## Task brief
Please reproduce the data exactly and omit the pictures.

Items from a data source:
________________________________________
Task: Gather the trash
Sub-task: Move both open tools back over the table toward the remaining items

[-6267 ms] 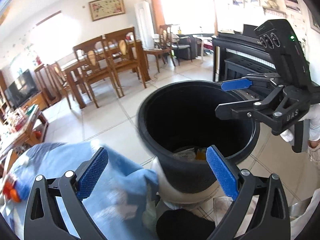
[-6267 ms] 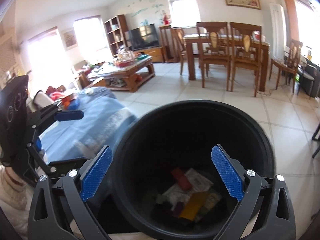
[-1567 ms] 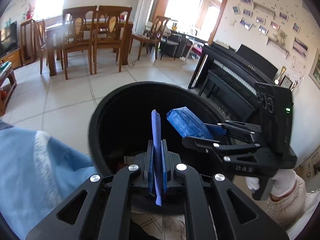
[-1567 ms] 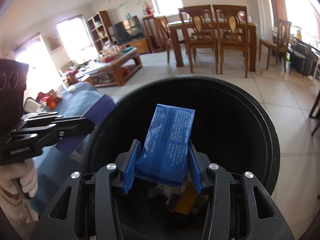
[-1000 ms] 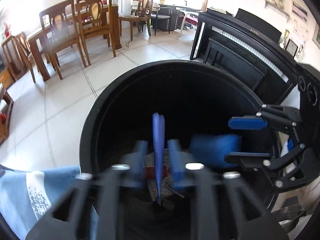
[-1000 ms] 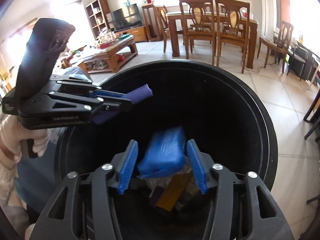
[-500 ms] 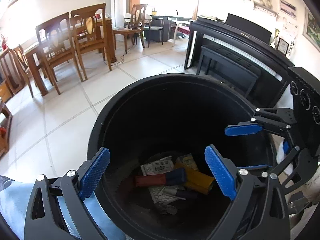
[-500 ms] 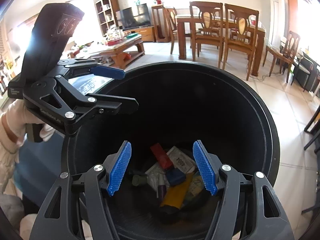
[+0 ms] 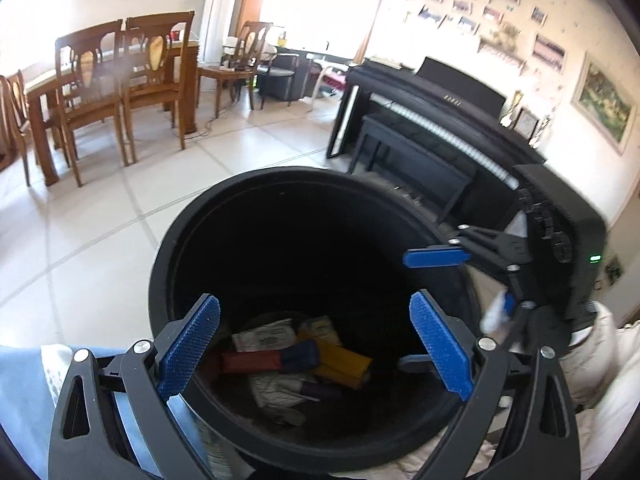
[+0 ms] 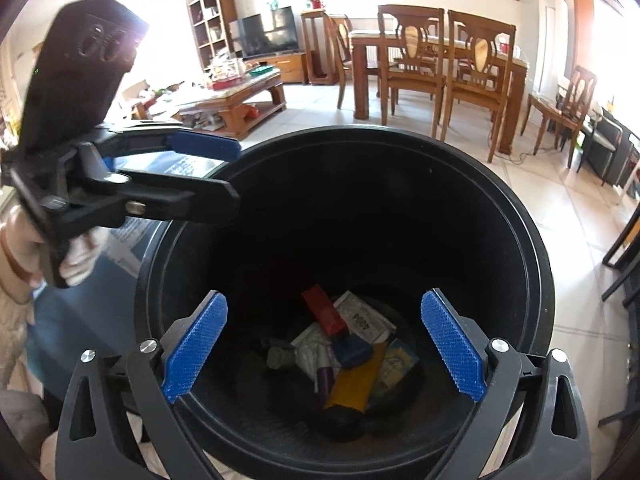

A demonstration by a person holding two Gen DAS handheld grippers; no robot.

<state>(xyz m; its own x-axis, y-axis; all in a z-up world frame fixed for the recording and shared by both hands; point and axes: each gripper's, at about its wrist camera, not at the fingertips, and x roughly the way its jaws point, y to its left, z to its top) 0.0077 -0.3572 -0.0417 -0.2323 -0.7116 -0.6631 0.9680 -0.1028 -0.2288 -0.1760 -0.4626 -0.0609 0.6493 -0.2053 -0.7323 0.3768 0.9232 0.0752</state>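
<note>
A black round trash bin (image 9: 176,236) (image 10: 536,248) stands on the tiled floor below both grippers. At its bottom lie several wrappers: a red and blue packet (image 9: 272,360) (image 10: 324,312), a yellow packet (image 9: 340,362) (image 10: 356,380), white paper wrappers (image 9: 264,334) (image 10: 362,318) and a blue pack (image 10: 352,350). My left gripper (image 9: 316,348) is open and empty over the bin's near rim. My right gripper (image 10: 322,348) is open and empty over the bin mouth. Each gripper shows in the other's view, the right one (image 9: 436,308) and the left one (image 10: 200,168), both open.
A blue cloth (image 9: 24,380) (image 10: 92,292) lies beside the bin. A black piano (image 9: 432,132) stands by the wall. A wooden dining table with chairs (image 9: 116,80) (image 10: 436,64) and a cluttered coffee table (image 10: 224,100) stand farther off on the tiled floor (image 9: 80,248).
Both grippers held blue packs over the bin, then opened. The packs dropped into the bin and lie among the wrappers. In the last half second both grippers pulled back slightly.
</note>
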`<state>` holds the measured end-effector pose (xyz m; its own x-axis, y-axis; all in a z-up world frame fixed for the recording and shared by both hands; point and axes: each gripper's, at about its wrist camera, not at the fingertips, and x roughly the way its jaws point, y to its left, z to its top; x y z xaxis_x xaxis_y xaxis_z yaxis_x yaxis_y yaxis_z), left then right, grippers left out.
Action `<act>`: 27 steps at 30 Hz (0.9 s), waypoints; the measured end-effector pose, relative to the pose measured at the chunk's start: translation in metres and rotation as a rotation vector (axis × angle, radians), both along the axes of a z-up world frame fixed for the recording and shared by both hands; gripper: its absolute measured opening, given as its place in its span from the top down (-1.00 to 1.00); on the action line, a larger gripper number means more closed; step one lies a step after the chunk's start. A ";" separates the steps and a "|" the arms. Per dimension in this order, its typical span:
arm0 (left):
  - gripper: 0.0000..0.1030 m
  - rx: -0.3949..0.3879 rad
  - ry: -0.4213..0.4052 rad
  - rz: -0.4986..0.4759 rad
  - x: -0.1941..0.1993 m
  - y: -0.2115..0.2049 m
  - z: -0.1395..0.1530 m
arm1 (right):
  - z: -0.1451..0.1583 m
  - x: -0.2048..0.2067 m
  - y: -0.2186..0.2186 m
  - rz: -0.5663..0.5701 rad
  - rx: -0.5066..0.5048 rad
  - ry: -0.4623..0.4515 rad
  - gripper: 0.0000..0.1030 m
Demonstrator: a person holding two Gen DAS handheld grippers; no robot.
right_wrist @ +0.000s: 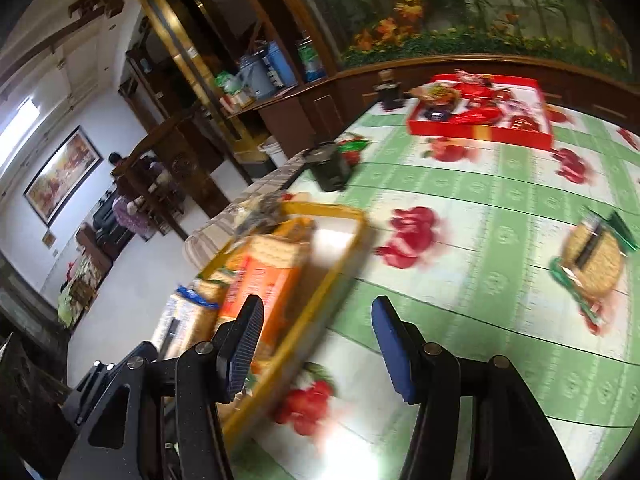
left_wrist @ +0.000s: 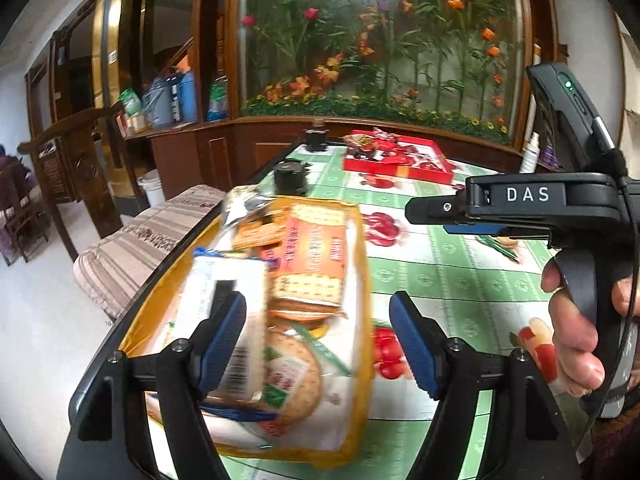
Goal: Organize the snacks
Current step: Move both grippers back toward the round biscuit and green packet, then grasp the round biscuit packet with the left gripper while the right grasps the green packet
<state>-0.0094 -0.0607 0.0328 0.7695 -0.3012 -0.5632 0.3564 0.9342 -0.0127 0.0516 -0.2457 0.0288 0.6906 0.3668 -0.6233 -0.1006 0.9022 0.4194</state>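
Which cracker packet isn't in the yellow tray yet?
The round cracker packet with green wrapper ends, lying alone on the green fruit tablecloth. The others, such as the orange cracker packet, already sit inside the yellow tray.

Left gripper [left_wrist: 318, 344], jaws spread wide, hovers over a yellow tray [left_wrist: 362, 280] packed with cracker packets [left_wrist: 308, 256] at the table's near left. The right gripper [left_wrist: 436, 210] enters from the right; a red box [left_wrist: 400, 170] sits far.
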 end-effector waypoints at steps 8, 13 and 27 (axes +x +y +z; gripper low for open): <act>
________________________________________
## Result of this task
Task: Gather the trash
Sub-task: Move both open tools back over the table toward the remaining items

[-6267 ms] 
[-6267 ms] 
[-1567 ms] 
[-1567 ms] 
[-1000 ms] 
[-1000 ms] 
[-500 ms] 
[-500 ms] 
[+0 ms] 
[+0 ms] 

A demonstration by a person holding two Gen DAS handheld grippers; no robot.

<state>(xyz m; its own x-axis, y-axis; all in a z-up world frame fixed for the recording and shared by both hands; point and axes: each gripper's, at about its wrist camera, not at the fingertips, and x roughly the way its jaws point, y to its left, z to its top) 0.0077 -0.3572 -0.0417 -0.2323 -0.7116 -0.6631 0.9680 -0.1028 -0.2288 -0.1760 -0.4626 -0.0609 0.6493 -0.2053 -0.7323 0.3768 0.9232 0.0752</state>
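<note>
A black round trash bin (image 9: 176,236) (image 10: 536,248) stands on the tiled floor below both grippers. At its bottom lie several wrappers: a red and blue packet (image 9: 272,360) (image 10: 324,312), a yellow packet (image 9: 340,362) (image 10: 356,380), white paper wrappers (image 9: 264,334) (image 10: 362,318) and a blue pack (image 10: 352,350). My left gripper (image 9: 316,348) is open and empty over the bin's near rim. My right gripper (image 10: 322,348) is open and empty over the bin mouth. Each gripper shows in the other's view, the right one (image 9: 436,308) and the left one (image 10: 200,168), both open.
A blue cloth (image 9: 24,380) (image 10: 92,292) lies beside the bin. A black piano (image 9: 432,132) stands by the wall. A wooden dining table with chairs (image 9: 116,80) (image 10: 436,64) and a cluttered coffee table (image 10: 224,100) stand farther off on the tiled floor (image 9: 80,248).
Both grippers held blue packs over the bin, then opened. The packs dropped into the bin and lie among the wrappers. In the last half second both grippers pulled back slightly.
</note>
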`<state>` holds the measured end-effector pose (xyz m; its own x-axis, y-axis; all in a z-up world frame fixed for the recording and shared by both hands; point and axes: each gripper's, at about its wrist camera, not at the fingertips, and x roughly the way its jaws point, y to its left, z to its top; x y z xaxis_x xaxis_y xaxis_z yaxis_x yaxis_y yaxis_z), left then right, grippers left out.
Action `<act>`: 27 steps at 30 Hz (0.9 s), waypoints; the measured end-effector pose, relative to the pose measured at the chunk's start: translation in metres and rotation as a rotation vector (axis × angle, radians), both along the axes of a z-up world frame fixed for the recording and shared by both hands; gripper: its absolute measured opening, given as its place in its span from the top down (-1.00 to 1.00); on the action line, a larger gripper number means more closed; step one lies a step after the chunk's start. A ";" separates the steps and a "|" the arms. Per dimension in this order, its typical span:
arm0 (left):
  - gripper: 0.0000..0.1030 m
  - rx: -0.3949..0.3879 rad
  - ry: -0.4213..0.4052 rad
  - rz: -0.4986..0.4759 rad
  - x: -0.1941..0.1993 m
  - y: -0.2115..0.2049 m
  - z: -0.1395..0.1530 m
arm1 (right):
  - z: -0.1451..0.1583 m
  - x: -0.2048..0.2067 m
  - y: -0.2186..0.2186 m
  - rz: -0.5663..0.5701 rad
  - rx: -0.5066..0.5048 rad
  - ry: -0.4623..0.4515 rad
  - gripper: 0.0000..0.1030 m
Demonstrator: a person holding two Gen DAS handheld grippers; no robot.
right_wrist @ +0.000s: 
left_wrist @ +0.000s: 
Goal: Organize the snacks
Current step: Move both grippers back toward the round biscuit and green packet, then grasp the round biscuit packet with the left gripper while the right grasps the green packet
<state>-0.0094 -0.0607 0.0328 0.7695 -0.3012 -0.5632 0.3564 0.9342 -0.0127 0.0516 -0.2457 0.0288 0.6906 0.3668 -0.6233 -0.1006 0.9022 0.4194</state>
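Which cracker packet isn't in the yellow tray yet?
The round cracker packet with green wrapper ends, lying alone on the green fruit tablecloth. The others, such as the orange cracker packet, already sit inside the yellow tray.

Left gripper [left_wrist: 318, 344], jaws spread wide, hovers over a yellow tray [left_wrist: 362, 280] packed with cracker packets [left_wrist: 308, 256] at the table's near left. The right gripper [left_wrist: 436, 210] enters from the right; a red box [left_wrist: 400, 170] sits far.
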 end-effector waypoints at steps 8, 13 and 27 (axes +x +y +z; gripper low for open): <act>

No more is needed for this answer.